Exercise objective: In your answer, transcribe all of the data exactly.

Source material:
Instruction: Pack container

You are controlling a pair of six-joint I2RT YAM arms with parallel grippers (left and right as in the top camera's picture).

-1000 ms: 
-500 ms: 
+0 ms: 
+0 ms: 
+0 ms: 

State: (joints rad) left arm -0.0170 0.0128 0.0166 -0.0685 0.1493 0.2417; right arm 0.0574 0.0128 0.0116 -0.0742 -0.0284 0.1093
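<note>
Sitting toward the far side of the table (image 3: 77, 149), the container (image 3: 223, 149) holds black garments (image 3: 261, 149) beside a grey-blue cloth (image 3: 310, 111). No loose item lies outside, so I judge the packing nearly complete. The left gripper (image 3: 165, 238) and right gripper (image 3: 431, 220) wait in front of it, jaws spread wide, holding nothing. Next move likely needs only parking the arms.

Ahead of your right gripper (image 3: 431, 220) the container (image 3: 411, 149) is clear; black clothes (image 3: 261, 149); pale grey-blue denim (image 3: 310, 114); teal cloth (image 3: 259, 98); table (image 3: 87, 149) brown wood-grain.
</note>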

Solution for this problem:
Instruction: Pack container

You are controlling a pair of six-joint I2RT YAM arms with parallel grippers (left and right as in the top camera's picture).

-1000 ms: 
-500 ms: 
+0 ms: 
+0 ms: 
+0 ms: 

State: (joints rad) left arm -0.0170 0.0128 0.0166 -0.0685 0.1493 0.2417; right arm 0.0574 0.0128 0.0116 -0.0742 -0.0284 0.1093
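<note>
Sitting toward the far side of the table (image 3: 77, 149), the container (image 3: 223, 149) holds black garments (image 3: 261, 149) beside a grey-blue cloth (image 3: 310, 111). No loose item lies outside, so I judge the packing nearly complete. The left gripper (image 3: 165, 238) and right gripper (image 3: 431, 220) wait in front of it, jaws spread wide, holding nothing. Next move likely needs only parking the arms.

Ahead of your right gripper (image 3: 431, 220) the container (image 3: 411, 149) is clear; black clothes (image 3: 261, 149); pale grey-blue denim (image 3: 310, 114); teal cloth (image 3: 259, 98); table (image 3: 87, 149) brown wood-grain.
</note>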

The answer is finished.